Les technologies numériques et mobiles fournissent à tous d’innombrables possibilités de s’informer. Dans ce déferlement d’informations, les algorithmes des médias sociaux et des moteurs de recherche sont conçus pour présenter aux utilisateurs les contenus en ligne sur lesquels ils sont le plus susceptibles de cliquer. Ces deux facteurs renforcent la tendance naturelle de chacun à consommer les informations qui confirment ses opinions préexistantes. Par conséquent, les utilisateurs sont toujours plus cloisonnés en groupes de personnes qui partagent le même avis.
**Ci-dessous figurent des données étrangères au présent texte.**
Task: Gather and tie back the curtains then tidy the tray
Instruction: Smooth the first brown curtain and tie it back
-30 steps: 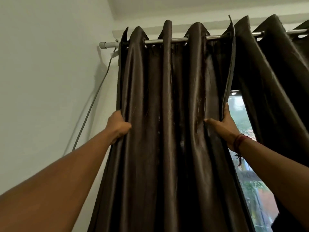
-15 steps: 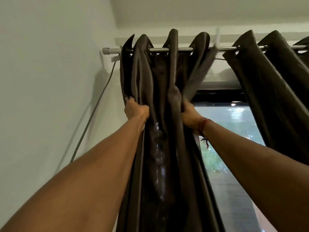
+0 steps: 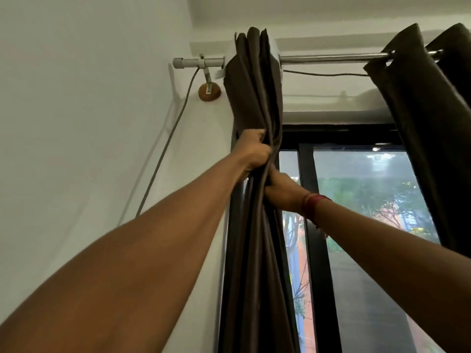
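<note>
The left grip point(image 3: 254, 151) is fisted round the left curtain point(image 3: 257, 93), bunched into 1 column by the wall point(image 3: 89, 98), the right grip point(image 3: 283, 189) clutching its folds just below. Gathering here looks done; tying, the right curtain point(image 3: 428, 123) and the unseen tray remain. Above, the rod point(image 3: 331, 58) lies bare between the 2 curtains, giving sliding room.

Curtains: two, the gathered curtain point(image 3: 254, 85) and the far curtain point(image 3: 428, 123).
Hands: two, the left hand point(image 3: 254, 151) and the right hand point(image 3: 283, 189).
Rods: one rod point(image 3: 331, 58).
Brackets: one bracket point(image 3: 209, 92).
Cables: one grey cable point(image 3: 165, 149).
Wristbands: one red wristband point(image 3: 312, 205).
Panes: two, the narrow pane point(image 3: 289, 164) and the wide pane point(image 3: 369, 212).
</note>
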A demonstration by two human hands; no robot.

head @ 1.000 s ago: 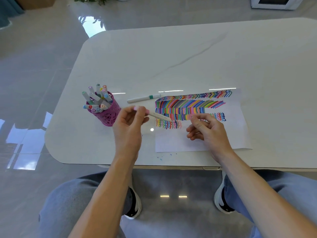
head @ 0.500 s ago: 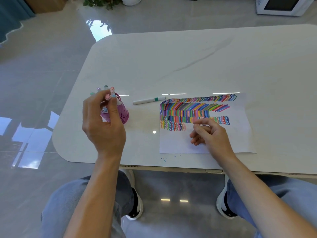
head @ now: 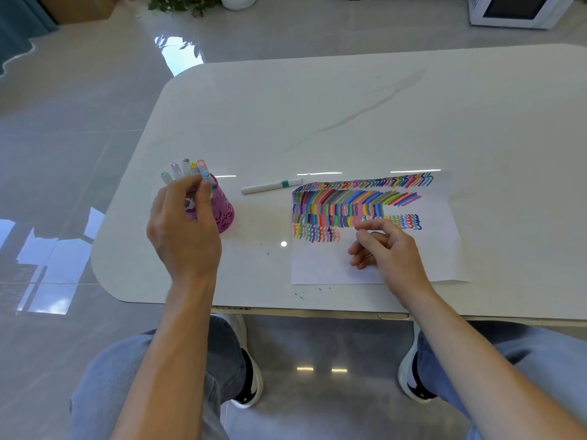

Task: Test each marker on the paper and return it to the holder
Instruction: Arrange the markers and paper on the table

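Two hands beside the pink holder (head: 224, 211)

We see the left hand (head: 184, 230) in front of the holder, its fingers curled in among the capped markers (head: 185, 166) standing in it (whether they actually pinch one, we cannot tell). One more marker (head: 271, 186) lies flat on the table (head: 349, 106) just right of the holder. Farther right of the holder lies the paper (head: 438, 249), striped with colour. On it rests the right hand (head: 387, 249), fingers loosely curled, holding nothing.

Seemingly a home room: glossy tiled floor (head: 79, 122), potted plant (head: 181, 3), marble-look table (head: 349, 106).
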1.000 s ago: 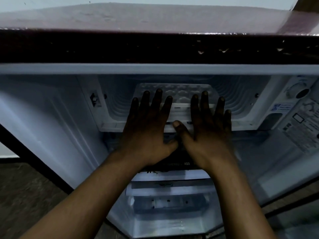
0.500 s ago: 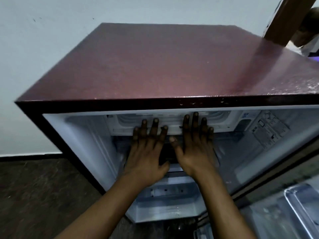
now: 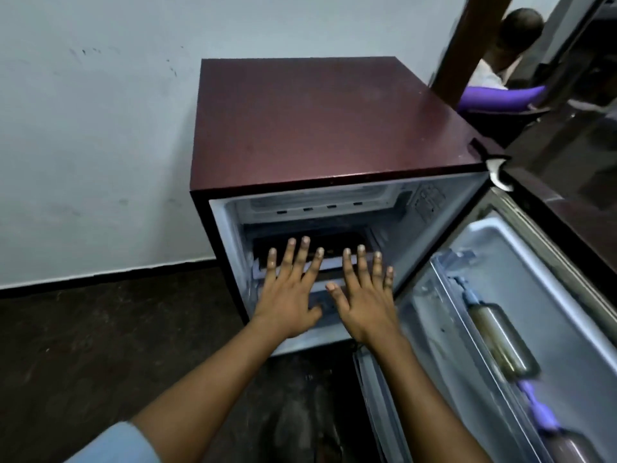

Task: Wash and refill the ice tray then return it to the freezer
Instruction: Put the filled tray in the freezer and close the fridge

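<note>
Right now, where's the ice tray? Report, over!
Left hand open, right hand open, both empty. Ice tray not visible. Fridge door swung open at right.

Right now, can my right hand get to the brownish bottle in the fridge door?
Probably yes. The door stands wide open, the bottle sits in its shelf just right of your open right hand, and nothing lies between them.

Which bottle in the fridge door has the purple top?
The near bottle, at the picture's bottom right corner. The far bottle, further along the door, has a light blue top instead.
</note>
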The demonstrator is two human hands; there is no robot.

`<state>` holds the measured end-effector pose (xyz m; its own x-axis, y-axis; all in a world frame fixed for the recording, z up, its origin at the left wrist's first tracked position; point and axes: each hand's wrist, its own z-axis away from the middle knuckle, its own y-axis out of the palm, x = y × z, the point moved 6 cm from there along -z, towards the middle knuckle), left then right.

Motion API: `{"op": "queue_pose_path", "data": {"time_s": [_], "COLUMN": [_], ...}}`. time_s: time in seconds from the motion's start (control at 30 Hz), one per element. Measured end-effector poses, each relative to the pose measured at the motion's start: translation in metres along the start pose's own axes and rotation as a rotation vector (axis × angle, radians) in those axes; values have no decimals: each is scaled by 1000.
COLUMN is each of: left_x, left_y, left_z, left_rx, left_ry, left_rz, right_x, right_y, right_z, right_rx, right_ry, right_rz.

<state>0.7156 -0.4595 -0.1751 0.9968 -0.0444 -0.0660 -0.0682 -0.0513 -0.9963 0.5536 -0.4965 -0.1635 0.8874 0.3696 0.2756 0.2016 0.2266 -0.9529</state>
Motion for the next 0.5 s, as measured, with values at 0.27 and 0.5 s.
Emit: {"op": "queue_pose_path", "data": {"time_s": [0.27,0.5], "left_x": [-55,-137], "left_y": [-66,-113], "left_z": [42,49], "left_rx": [-54,-136], "left_ry": [304,677], "left_rz": [-26,-4], "right_x": [12,-13], "right_y": [-69,-111], "right_z": [127,231], "right_rx": [-214,-374], "right_ry": [123,353], "right_rz": [-19,134]}}
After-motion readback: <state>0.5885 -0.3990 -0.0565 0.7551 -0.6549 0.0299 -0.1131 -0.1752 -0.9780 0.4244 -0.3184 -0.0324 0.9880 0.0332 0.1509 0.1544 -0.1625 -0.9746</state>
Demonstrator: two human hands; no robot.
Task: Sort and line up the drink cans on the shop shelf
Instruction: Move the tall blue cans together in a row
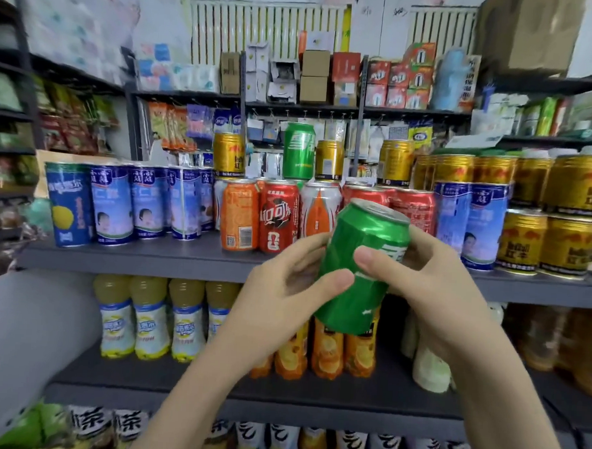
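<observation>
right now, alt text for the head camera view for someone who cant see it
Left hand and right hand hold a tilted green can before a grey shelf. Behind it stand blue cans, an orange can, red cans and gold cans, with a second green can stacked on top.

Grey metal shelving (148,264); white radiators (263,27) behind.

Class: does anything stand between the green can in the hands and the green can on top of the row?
Nothing visible blocks the path up from the held can to the standing green can, though a gold can stands close beside it.
</observation>
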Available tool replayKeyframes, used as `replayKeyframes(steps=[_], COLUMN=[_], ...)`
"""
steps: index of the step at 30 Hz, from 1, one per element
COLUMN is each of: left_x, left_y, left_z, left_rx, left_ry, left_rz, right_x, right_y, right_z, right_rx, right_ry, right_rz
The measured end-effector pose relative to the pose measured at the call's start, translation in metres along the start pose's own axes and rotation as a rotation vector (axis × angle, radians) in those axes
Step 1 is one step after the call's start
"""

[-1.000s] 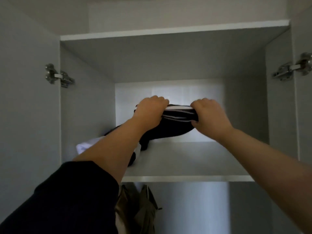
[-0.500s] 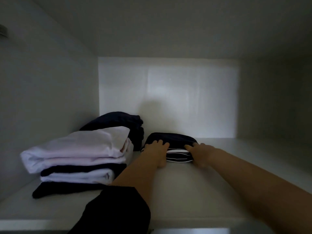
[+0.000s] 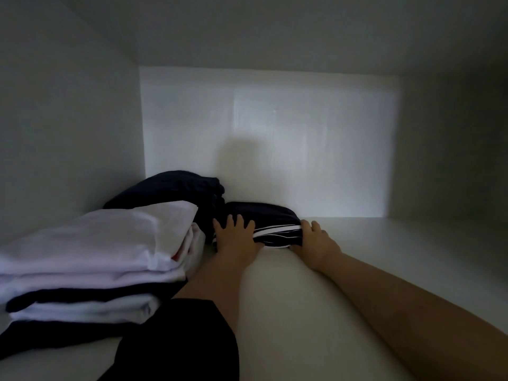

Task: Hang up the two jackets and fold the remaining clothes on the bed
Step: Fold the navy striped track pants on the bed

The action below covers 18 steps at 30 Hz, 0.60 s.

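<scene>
We rest both hands on a folded dark garment deep on the closet shelf.

Nearest us, a dark sleeve (image 3: pixel 176 342) covers our left arm, beside a stack of folded white and dark clothes (image 3: pixel 90 268) at the left. Farther in, our left hand (image 3: pixel 235 237) lies flat with fingers spread on the folded dark garment (image 3: pixel 264 224), whose front edge shows white stripes; our right hand (image 3: pixel 316 243) touches its right end, fingers relaxed. It lies on the white shelf (image 3: pixel 384 257), near the back wall, beside another dark bundle (image 3: pixel 176 188).

folded dark garment (image 3: pixel 261 215) – white side stripes – flat on shelf | beside stacked folded clothes (image 3: pixel 90 259)
</scene>
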<state>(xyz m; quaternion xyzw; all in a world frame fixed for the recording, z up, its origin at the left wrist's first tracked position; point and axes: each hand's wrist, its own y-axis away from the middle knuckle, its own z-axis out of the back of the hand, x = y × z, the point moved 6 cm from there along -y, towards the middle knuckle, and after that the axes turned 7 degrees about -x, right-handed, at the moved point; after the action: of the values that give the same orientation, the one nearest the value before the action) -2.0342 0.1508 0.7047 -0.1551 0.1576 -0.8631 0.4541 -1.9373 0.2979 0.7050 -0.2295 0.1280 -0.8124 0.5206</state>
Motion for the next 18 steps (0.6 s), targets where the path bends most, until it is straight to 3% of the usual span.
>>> replayKeyframes(steps=[9, 14, 18], left_x=[-0.036, -0.069, -0.102], left_y=[0.063, 0.121, 0.185], left_z=[0.026, 0.08, 0.125], left_rx=[0.077, -0.123, -0.377], left_ry=[0.256, 0.207, 0.225], left_rz=[-0.177, -0.189, -0.169], right_x=[-0.005, -0.008, -0.024], right_y=[0.057, 0.124, 0.197], right_z=[0.034, 0.089, 0.136], right_rx=[0.196, 0.056, -0.2], right_ry=[-0.16, -0.305, -0.297], right_rz=[-0.048, -0.073, -0.026])
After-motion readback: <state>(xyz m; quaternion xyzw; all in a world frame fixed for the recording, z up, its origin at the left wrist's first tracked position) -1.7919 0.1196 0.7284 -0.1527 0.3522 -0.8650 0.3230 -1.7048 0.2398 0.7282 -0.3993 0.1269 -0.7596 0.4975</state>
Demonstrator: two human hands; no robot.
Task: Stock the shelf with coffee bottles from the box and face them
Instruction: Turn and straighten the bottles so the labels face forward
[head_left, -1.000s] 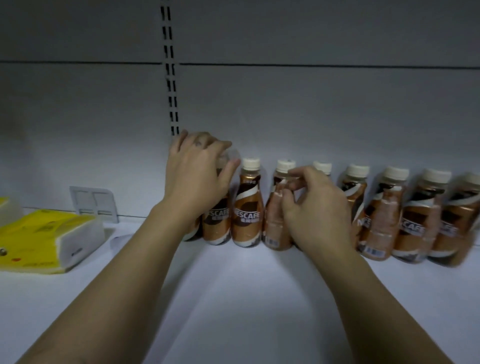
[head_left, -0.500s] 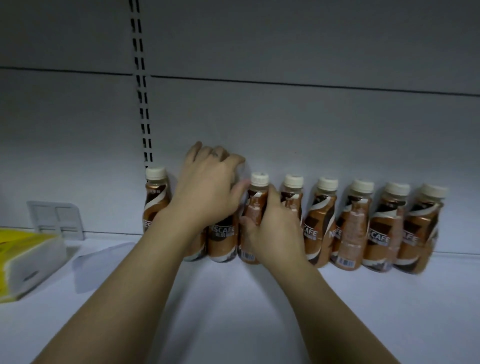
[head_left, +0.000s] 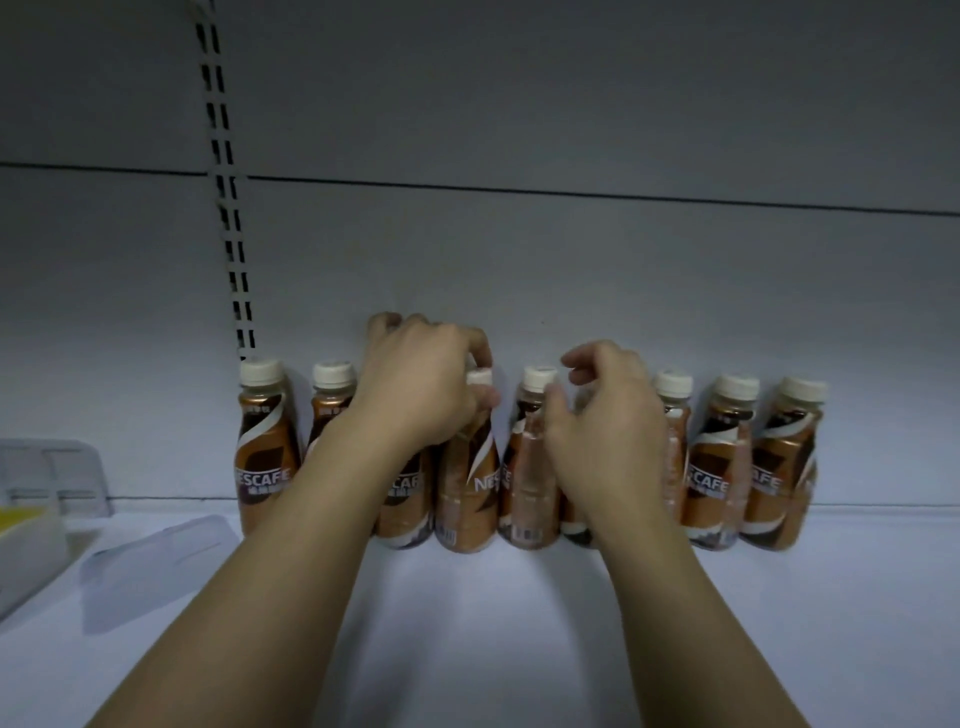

De ce fait, la capacité à trouver un terrain d’entente avec des groupes antagonistes diminue, de même que la confiance des citoyens en leurs institutions. Cela finit par miner les processus démocratiques de délibération, atomisant la sphère publique en petits groupes d’intérêts particuliers désormais incapables de se parler et de se respecter.

La mal-information et la désinformation sont une source de tension sociale et de conflit, mais un problème plus large est la fragmentation et la fracture croissantes des médias et le déclin des médias indépendants capables d'engager les gens au-delà des lignes de fracture de la société. La capacité des sociétés à négocier la différence a également été sapée, car les canaux de débat public, les espaces publics partagés et les points de référence fiables pour la conversation publique nationale ont souvent connu un déclin marqué ces dernières années. La suspicion et, souvent, la condamnation ou la stigmatisation de "l'autre" dans la société ont augmenté.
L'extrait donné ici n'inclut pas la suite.